- Coat of arms for the Swedish Coast Guard
- Racing stripe
- Abbreviation: KBV

Agency overview
- Formed: 1988
- Preceding agency: Generaltullstyrelsen;

Jurisdictional structure
- Operations jurisdiction: Sweden
- Specialist jurisdiction: Coastal patrol, marine border protection, marine search and rescue;

Operational structure
- Headquarters: Karlskrona, Blekinge County
- Elected officer responsible: Minister for Defence;
- Agency executive: Judith Melin, Director General;
- Parent agency: Ministry of Defence

Website
- www.kustbevakningen.se

= Swedish Coast Guard =

Swedish government agency

The Swedish Coast Guard (Kustbevakningen) is a Swedish civilian government agency tasked with:
- maritime surveillance and other control and inspection tasks as well as environmental cleanup after oil spills at sea.
- co-ordinate the civilian needs for maritime surveillance and maritime information.
- follow international development within the field and take part in international efforts to establish border controls, law enforcement at sea, environmental protection at sea and other maritime surveillance tasks.
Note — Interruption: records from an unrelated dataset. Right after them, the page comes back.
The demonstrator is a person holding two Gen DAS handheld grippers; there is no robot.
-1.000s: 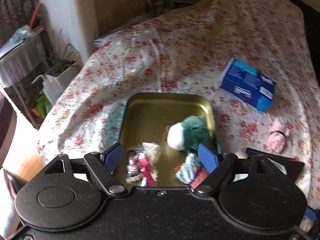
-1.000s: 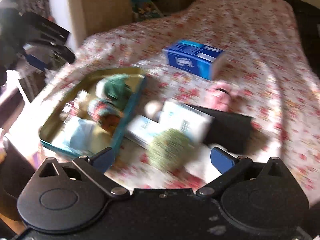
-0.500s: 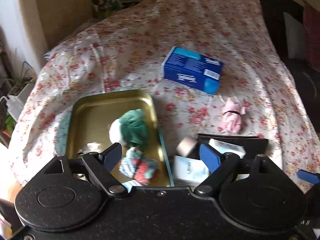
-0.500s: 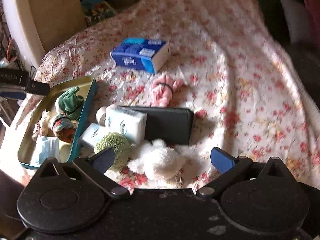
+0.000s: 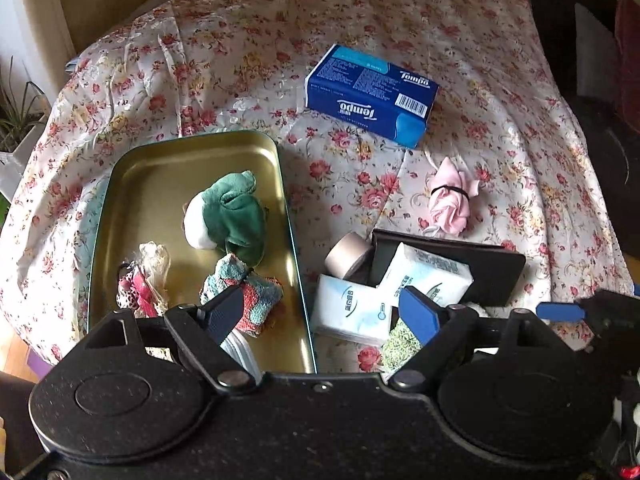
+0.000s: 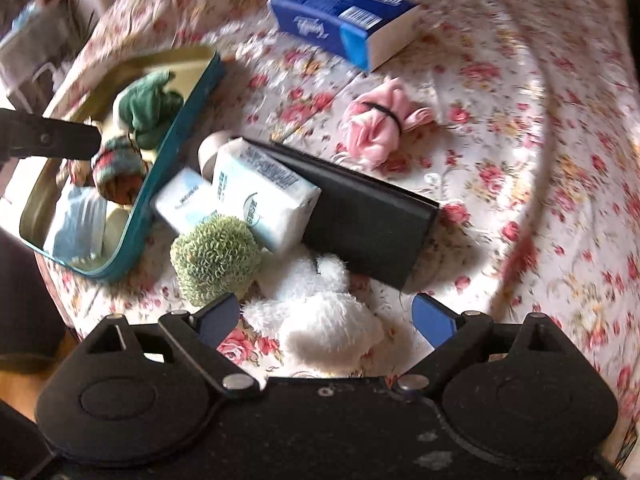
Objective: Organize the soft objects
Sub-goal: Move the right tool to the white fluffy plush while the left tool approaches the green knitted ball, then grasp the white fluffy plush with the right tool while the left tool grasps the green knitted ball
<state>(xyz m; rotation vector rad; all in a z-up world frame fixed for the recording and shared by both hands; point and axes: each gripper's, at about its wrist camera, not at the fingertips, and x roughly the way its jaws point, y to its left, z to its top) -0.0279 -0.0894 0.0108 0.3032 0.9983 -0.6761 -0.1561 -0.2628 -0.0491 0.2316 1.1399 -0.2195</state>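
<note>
Several soft pieces in tin [image 5: 120, 184]; white plush [image 6: 320, 320], green ball [image 6: 216, 256], pink bundle [image 6: 380, 124] left. Our right gripper [image 6: 326, 318] jaws, just narrowing, straddle plush; left gripper [image 5: 324, 312] spread, empty.

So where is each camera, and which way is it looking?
Left wrist: sits on the left gripper, looking down at the tin and its toys; own open jaws show.
Right wrist: sits on the right gripper, looking down at the white plush; own open jaws, just closing a little, show.
Both see: the tin, blue box, pink bundle.
</note>
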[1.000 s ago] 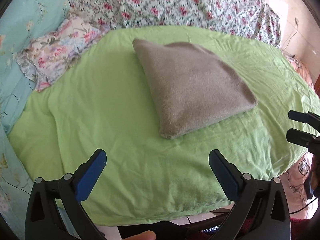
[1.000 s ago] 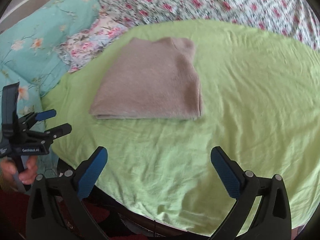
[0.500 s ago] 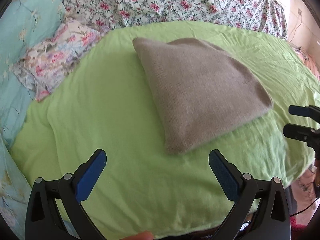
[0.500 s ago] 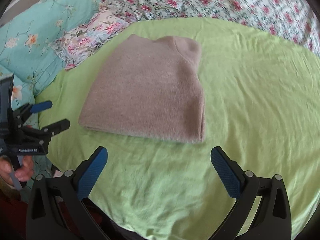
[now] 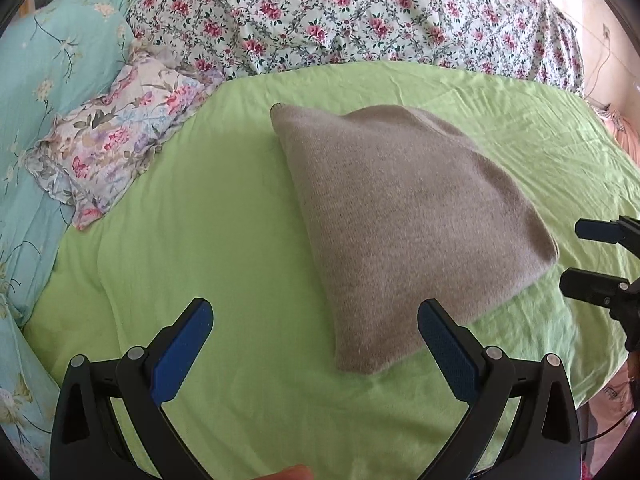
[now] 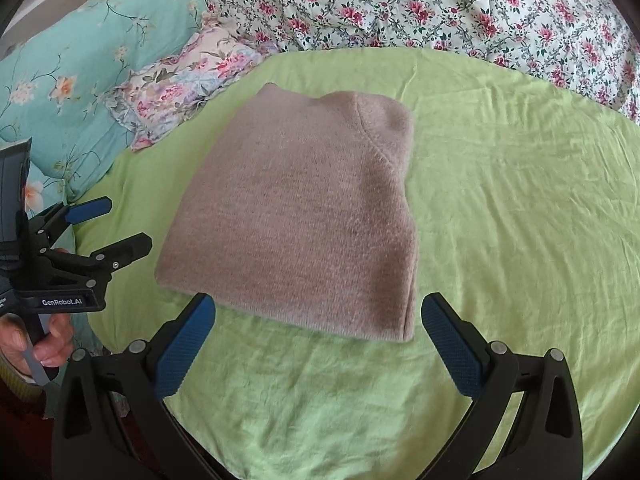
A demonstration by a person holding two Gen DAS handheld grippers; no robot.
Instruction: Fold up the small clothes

The Swedish Coast Guard carries out some of its surveillance by air (from its base at Skavsta Airport south-west of Stockholm), and in the winter-time by hovercraft and snowmobiles on the ice-covered waters of the Bothnian Bay from its Luleå station. The Coast Guard also has regular maritime duties in Vänern, Europe's third largest lake, operating out of Vänersborg.

== History ==
In January 2025, the Swedish Government tasked the Coast Guard and the Swedish Armed Forces with expanding their cooperation to enhance security and surveillance in the Baltic Sea. Under the directive, the Coast Guard's role was reconfigured to provide formal support to total defence during periods of heightened alert and war, while maintaining its status as a civilian agency without combat tasks.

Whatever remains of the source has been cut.